Un automne de
FlaubertAlexandre Postel
roman
Gallimard, 2021, 132 p.
Voici un récit court, très court, dont on voit aisément la construction, claire et agréable, comme l'écriture, émaillée de citations de
Flaubert caractéristisées par leur verve et leur crudité. Il raconte un épisode, une parenthèse,entre septembre et
novembre 1875, de la vie de
Flaubert, inquiet de savoir si sa nièce court à la ruine, et en panne d'inspiration.
Les relations avec la nièce, dont il se dit la vieille nounou décrépite, ne sont pas aussi sympathiques que je le croyais. de fait,
Flaubert dépend d'elle financièrement.
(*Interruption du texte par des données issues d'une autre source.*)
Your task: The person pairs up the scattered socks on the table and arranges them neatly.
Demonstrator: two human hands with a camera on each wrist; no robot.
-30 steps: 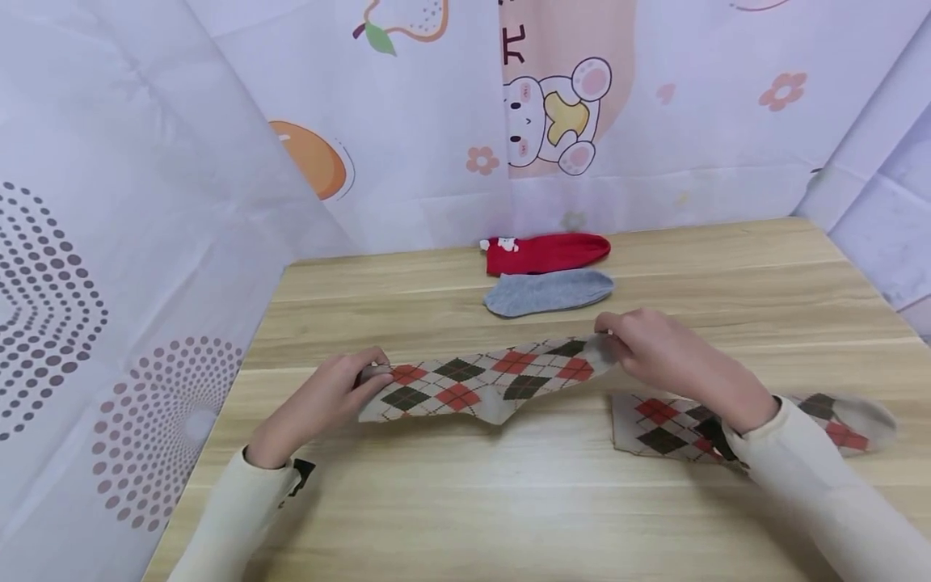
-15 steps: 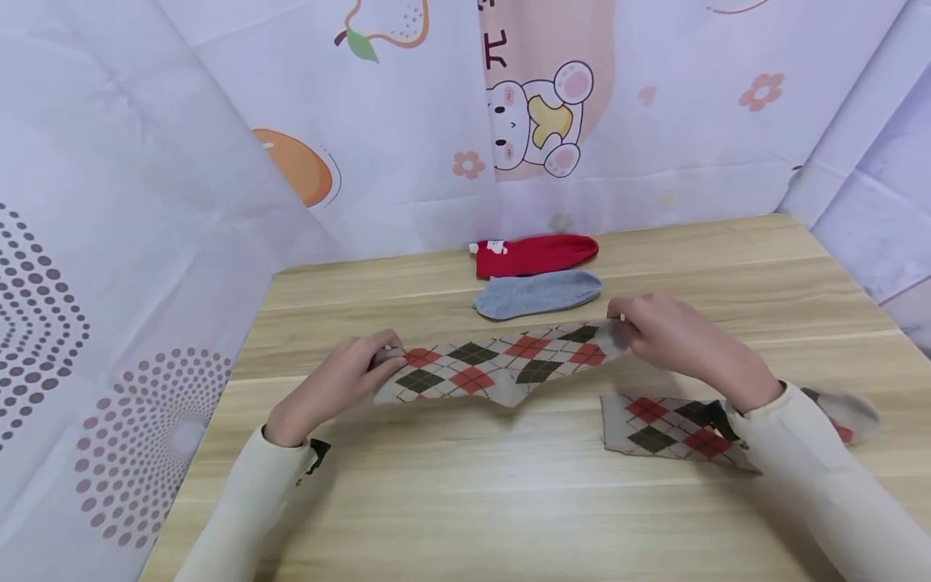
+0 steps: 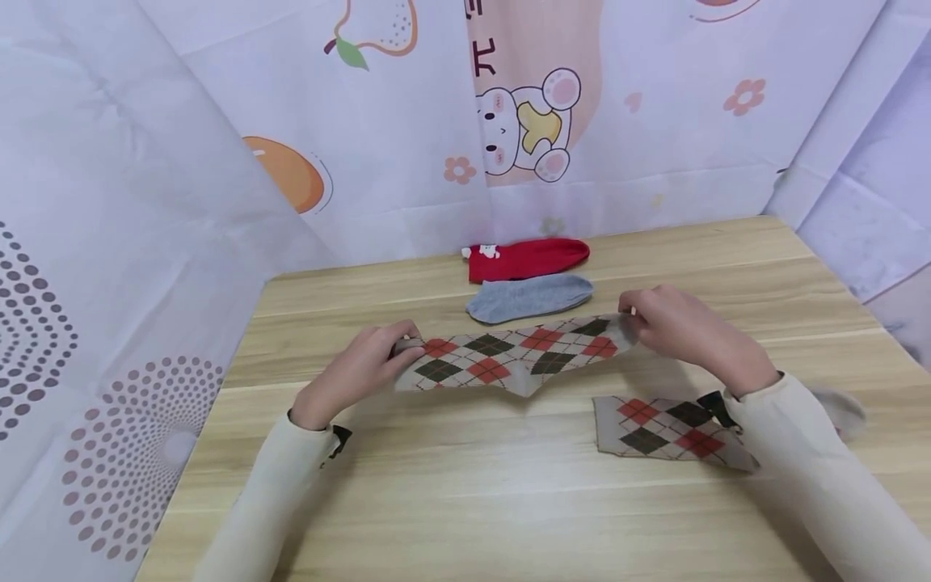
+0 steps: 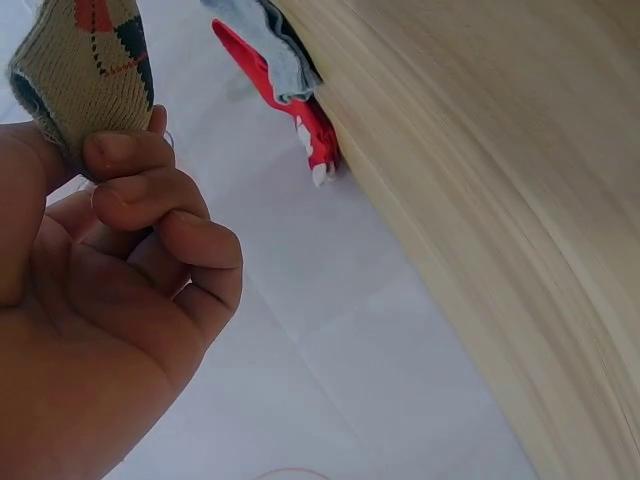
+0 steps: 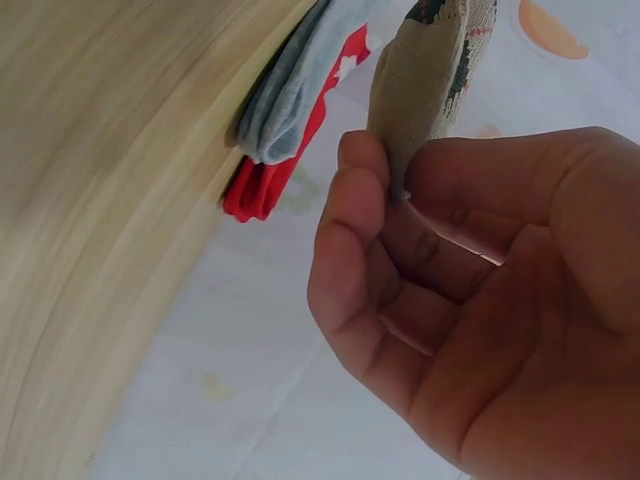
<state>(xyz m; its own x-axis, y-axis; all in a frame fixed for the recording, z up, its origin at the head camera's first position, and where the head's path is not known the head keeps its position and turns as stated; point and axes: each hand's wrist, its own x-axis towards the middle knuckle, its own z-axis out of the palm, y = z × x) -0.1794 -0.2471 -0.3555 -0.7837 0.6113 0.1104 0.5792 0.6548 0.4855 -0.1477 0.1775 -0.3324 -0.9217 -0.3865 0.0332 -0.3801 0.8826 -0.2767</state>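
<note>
Stretched between both hands is an argyle sock (image 3: 489, 356), beige with red and dark green diamonds, its heel sagging in the middle. My left hand (image 3: 364, 368) pinches the cuff end; the left wrist view shows the ribbed opening (image 4: 85, 90) between thumb and fingers. At the other end, my right hand (image 3: 680, 327) pinches the grey toe, seen as the toe tip (image 5: 415, 100) in the right wrist view. A second argyle sock (image 3: 665, 432) lies flat on the table below my right forearm, which covers part of it.
Toward the back of the wooden table (image 3: 465, 501) lie a grey sock (image 3: 531, 297) and, behind it, a red sock (image 3: 534, 259) with a white figure at its cuff. Patterned white cloth (image 3: 393, 162) hangs behind the table and along its left side.
Both hands keep hold of the argyle sock, which has moved slightly to the right and away, closer to the grey sock. The head view has shifted a little.
</note>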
C'est elle qui lui a offert
Croisset, et peut-être va-t-il falloir vendre cette demeure. Dans sa passe difficile, elle lui demande de diminuer les dépenses. Cependant il va à Concarneau, qui sent la sardine,où il aura à payer une pension, rejoindre Pouchet, un scientifique, un chercheur et naturaliste qui dissèque des poissons. En le voyant travailler,
Flaubert oppose le secret de l'art et son mystère à la rigueur et la méthode de la science.
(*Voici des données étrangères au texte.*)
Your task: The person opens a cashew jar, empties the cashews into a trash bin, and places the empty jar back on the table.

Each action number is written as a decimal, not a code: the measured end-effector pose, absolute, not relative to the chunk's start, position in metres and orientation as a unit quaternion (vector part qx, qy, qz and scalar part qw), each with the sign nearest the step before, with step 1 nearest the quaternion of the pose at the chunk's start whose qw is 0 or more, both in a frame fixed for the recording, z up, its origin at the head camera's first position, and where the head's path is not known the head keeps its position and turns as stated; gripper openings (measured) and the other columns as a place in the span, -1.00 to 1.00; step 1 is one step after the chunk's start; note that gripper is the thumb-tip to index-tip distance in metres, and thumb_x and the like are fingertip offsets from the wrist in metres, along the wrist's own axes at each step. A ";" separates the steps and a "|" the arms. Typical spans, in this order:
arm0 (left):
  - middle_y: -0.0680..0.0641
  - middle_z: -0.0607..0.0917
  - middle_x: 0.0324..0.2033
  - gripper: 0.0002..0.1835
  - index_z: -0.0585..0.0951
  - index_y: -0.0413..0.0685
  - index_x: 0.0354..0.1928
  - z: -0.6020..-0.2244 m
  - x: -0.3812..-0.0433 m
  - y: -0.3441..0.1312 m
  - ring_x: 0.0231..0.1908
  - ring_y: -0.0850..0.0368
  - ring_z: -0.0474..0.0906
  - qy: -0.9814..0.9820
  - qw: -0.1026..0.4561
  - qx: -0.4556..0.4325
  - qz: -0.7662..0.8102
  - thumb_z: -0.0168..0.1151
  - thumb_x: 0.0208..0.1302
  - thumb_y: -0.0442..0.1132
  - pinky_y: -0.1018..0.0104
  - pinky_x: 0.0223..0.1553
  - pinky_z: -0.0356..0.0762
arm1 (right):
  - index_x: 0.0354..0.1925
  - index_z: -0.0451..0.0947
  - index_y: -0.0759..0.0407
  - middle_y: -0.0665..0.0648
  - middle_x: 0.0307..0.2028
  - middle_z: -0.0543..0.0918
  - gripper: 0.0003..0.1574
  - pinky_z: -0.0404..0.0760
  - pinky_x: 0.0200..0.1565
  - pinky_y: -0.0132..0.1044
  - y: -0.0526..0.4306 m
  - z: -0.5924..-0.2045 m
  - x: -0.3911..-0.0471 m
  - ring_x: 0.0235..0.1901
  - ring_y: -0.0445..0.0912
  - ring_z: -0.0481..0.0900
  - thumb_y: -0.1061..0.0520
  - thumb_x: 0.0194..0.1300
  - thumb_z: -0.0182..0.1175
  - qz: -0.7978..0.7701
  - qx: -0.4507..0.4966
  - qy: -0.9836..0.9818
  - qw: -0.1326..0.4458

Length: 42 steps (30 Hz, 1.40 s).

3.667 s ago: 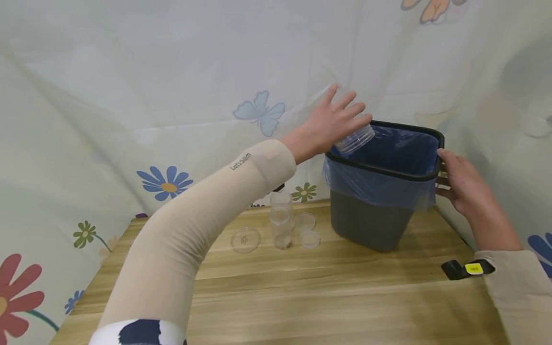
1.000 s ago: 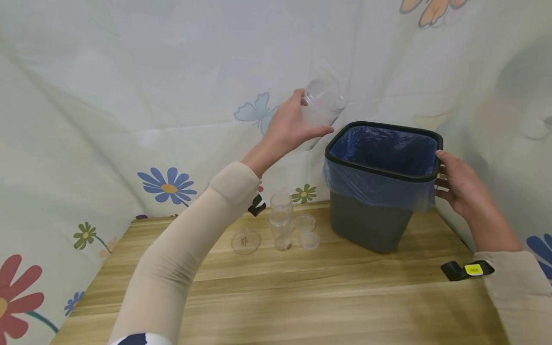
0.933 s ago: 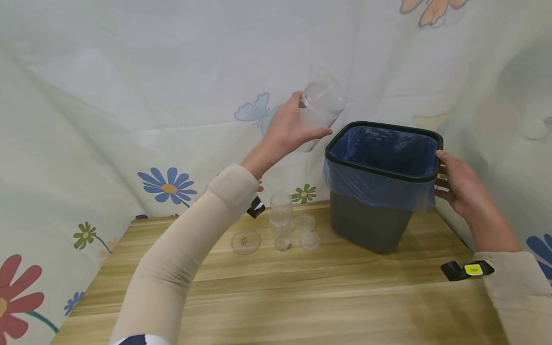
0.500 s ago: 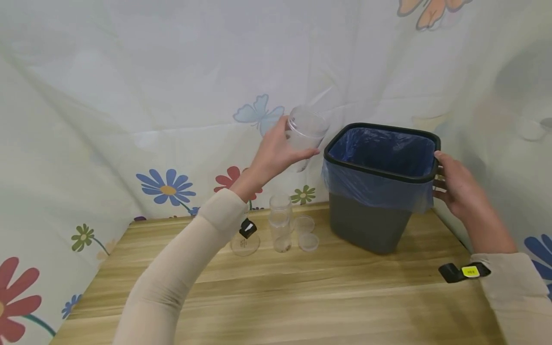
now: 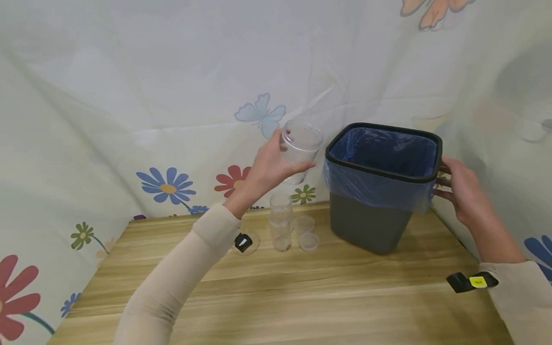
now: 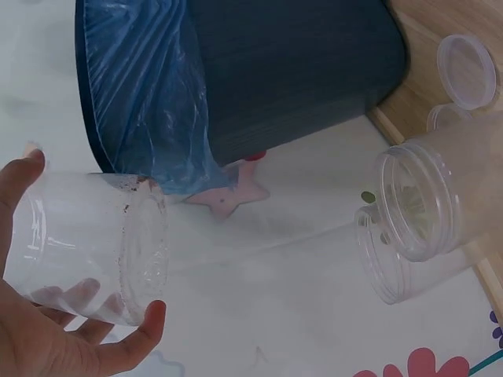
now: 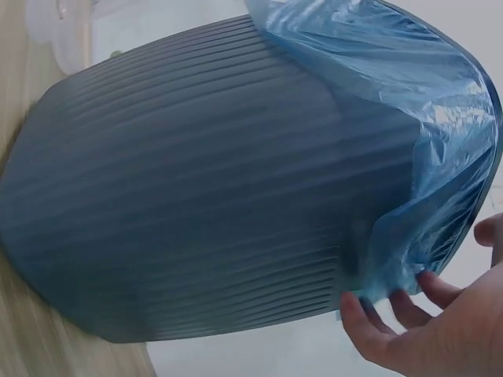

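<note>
My left hand (image 5: 269, 165) grips a clear plastic jar (image 5: 303, 143) above the table, left of the bin, its open mouth tilted up. In the left wrist view the fingers wrap one side of the jar (image 6: 86, 236), and dark specks cling near its base. A grey trash bin (image 5: 371, 220) with a black rim and a blue bag liner (image 5: 375, 184) stands at the right. Beside its right side is my right hand (image 5: 467, 191), fingers loosely bent. In the right wrist view these fingertips (image 7: 357, 314) lie right at the liner, and the thumb is apart from the rim.
Two clear jars (image 5: 281, 230) stand on the wooden table (image 5: 276, 292) left of the bin, one behind the other. Two small clear lids (image 5: 308, 241) lie beside them. A larger round lid (image 5: 254, 245) lies farther left. Patterned curtain (image 5: 194, 86) encloses the table's back.
The jar was tipped over the bin's opening; my left hand has since brought it left and down, mouth turned up. My right thumb has come off the bin's rim.
</note>
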<state>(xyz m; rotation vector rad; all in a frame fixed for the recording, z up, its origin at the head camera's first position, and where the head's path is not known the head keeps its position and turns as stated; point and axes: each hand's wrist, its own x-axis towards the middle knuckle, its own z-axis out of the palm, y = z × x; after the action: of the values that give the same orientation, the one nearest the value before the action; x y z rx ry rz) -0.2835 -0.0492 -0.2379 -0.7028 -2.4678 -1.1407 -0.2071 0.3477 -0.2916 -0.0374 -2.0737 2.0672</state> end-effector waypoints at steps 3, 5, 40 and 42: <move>-0.05 0.56 0.22 0.02 0.30 -0.04 0.40 -0.240 -0.281 -0.052 0.17 -0.05 0.51 -0.867 0.164 -0.248 -0.400 0.57 -0.02 0.24 0.03 0.05 0.61 | 0.30 0.40 0.09 -0.15 0.04 0.44 -0.46 0.61 -0.22 -0.54 0.346 -0.293 -0.200 -0.13 -0.31 0.52 -0.17 0.62 -0.15 0.648 -0.012 -0.743 0.167; -0.04 0.57 0.21 0.02 0.31 -0.03 0.39 -0.242 -0.279 -0.054 0.16 -0.05 0.51 -0.865 0.165 -0.250 -0.402 0.57 -0.03 0.24 0.04 0.03 0.61 | 0.36 0.35 0.13 -0.19 0.07 0.45 -0.42 0.58 -0.20 -0.60 0.344 -0.293 -0.195 -0.10 -0.35 0.48 -0.15 0.63 -0.21 0.598 -0.025 -0.774 0.208; -0.01 0.59 0.22 0.05 0.31 0.05 0.41 -0.280 -0.240 -0.101 0.06 0.02 0.58 -0.877 0.148 -0.234 -0.393 0.62 -0.09 0.22 0.03 -0.02 0.63 | 0.13 0.64 0.16 0.20 0.06 0.68 -0.61 0.36 0.22 -0.33 0.230 -0.299 -0.133 0.09 0.15 0.55 0.10 0.39 0.15 0.242 0.244 -0.821 0.456; -0.01 0.60 0.21 0.04 0.32 0.03 0.40 -0.284 -0.239 -0.103 0.05 0.02 0.58 -0.874 0.146 -0.239 -0.397 0.63 -0.09 0.20 0.03 -0.02 0.63 | 0.13 0.63 0.17 0.19 0.09 0.66 -0.61 0.40 0.22 -0.18 0.223 -0.306 -0.134 0.12 0.15 0.54 0.12 0.38 0.16 0.238 0.264 -0.828 0.433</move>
<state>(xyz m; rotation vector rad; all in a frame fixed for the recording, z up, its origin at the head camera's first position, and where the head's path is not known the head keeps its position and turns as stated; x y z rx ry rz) -0.2389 -0.1033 -0.2839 -0.6871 -2.5168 -1.1437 -0.1342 0.2232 -0.3059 0.6581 -2.0632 0.5935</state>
Flaubert est peint comme un homme qui s'empiffre. Il n'est pas beau avec sa silhouette pataude, marquée par le surpoids, ses joues marbrées de rouge qui tremblotent comme une gelée à chaque cahot de voiture, et son air de boucher. C'est un homme tout rouge, avec un côté théâtral. Pelletier, le directeur du musée de Rouen qui croit en la génération spontanée, l'ami de Poulet, qui s'est tapé les
oeuvres de
Flaubert, attend un mot de l'illustre écrivain, et ce dernier ne songe qu'à manger. Il rit beaucoup aussi, le grand écrivain, et prend avec enthousiasmre des bains de mer. Cependant il est question de mélancolie.
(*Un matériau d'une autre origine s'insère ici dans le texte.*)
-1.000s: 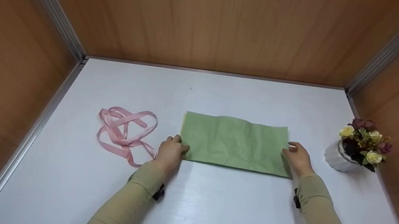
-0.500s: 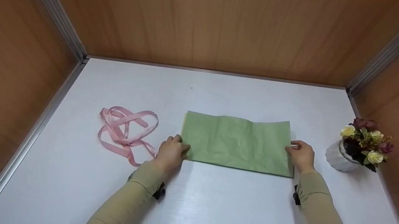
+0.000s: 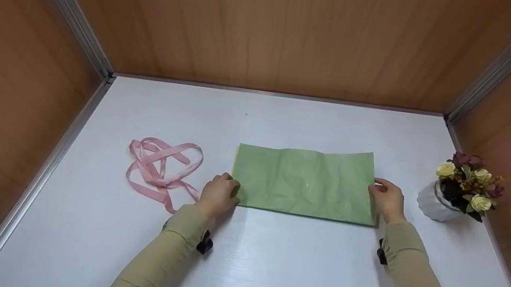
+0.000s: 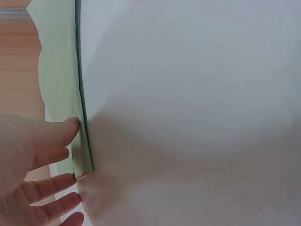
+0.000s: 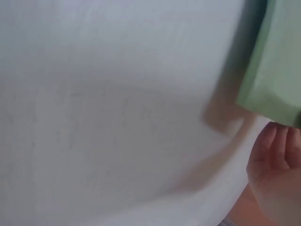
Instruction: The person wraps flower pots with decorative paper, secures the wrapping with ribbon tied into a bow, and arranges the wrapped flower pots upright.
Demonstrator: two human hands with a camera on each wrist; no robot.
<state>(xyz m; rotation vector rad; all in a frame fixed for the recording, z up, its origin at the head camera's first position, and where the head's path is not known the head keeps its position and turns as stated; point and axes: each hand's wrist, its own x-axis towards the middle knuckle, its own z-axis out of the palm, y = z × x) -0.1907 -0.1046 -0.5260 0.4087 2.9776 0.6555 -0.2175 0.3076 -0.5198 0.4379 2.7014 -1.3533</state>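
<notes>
A folded green paper (image 3: pixel 302 183) lies across the middle of the white table, its right side tilted up a little. My left hand (image 3: pixel 219 195) is at its near left corner. In the left wrist view, the thumb and one finger of my left hand (image 4: pixel 33 155) touch the paper (image 4: pixel 59 66), and the other fingers lie spread by its end. My right hand (image 3: pixel 387 200) pinches the right edge. In the right wrist view, the fingertips of my right hand (image 5: pixel 277 165) are partly hidden beneath the raised paper corner (image 5: pixel 270 89).
A loose pink ribbon (image 3: pixel 144 192) lies tangled to the left, with one end near my left hand. At the right stands a white pot (image 3: pixel 435 204) of artificial-looking yellow and purple flowers (image 3: pixel 480 203). Wooden panels (image 3: pixel 278 34) enclose the table at the back and sides.
The paper's far right corner has risen, and my right hand has shifted slightly right and away from me with it. My left thumb has slid a little nearer the corner. Ribbon and pot stay put.
</notes>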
Flaubert a du mal à écrire. Il n'a pas suffisamment de gaîté ni de sérénité pour se mettre à sa table d'écriture. Il sèche sur
Bouvard et Pécuchet. Toute sa vie durant, il a su que déchoir était son destin. Il cherche une idée de livre, une idée magnifique qui lui ferait oublier la vie. Il pense à
George Sand, une très bonne personne, toute humble, qui comprend tout avec la fine pointe de son âme. A Hugo, qui peut dire de grosses bêtises, un latin comme lui : tous deux connaissent la valeur de l'inutile. Il admire
Sade, qu'il trouve raide et comique. Comme lui, il pense que l'art doit être cruel, qu'il doit peindre non seulement l'homme social et sentimental, mais aussi l'homme organique. Et rien en l'homme n'est plus organique que le crime.
Flaubert discute un peu de Paris avec la chambrière qui rêve d'y aller. Dans le calme de Concarneau et la routine d'un temps vacant, il se met à écrire la légende de Saint Julien, qu'il avait connue en regardant un vitrail de la cathédrale de Rouen. On le voit réfléchir à chaque mot, à l'image que ce mot évoque, décider de la place et de la justification d'une virgule, on l'entend gueuler ses phrases. Une fois parti, il ne fait plus qu'écrire. Il est comme le homard qui avait mué et attendait, fragilisé, sa nouvelle carapace. Ça y est : sa peau s'est durcie et la carapace est plus grande que la précédente. Les Trois contes seront un chef d'oeuvre.
Quatre ans plus tard,
Flaubert est mort. Pelletier garde du grand homme l'idée de gaîté. Quant à la chambrière qui a été renvoyée pour cause de grossesse illégitime, elle n'ose dire que
Flaubert lui parlait de Paris.
le récit, très documenté, ne manque pas d'intérêt, mais peut-être est-il trop sage ou trop classique.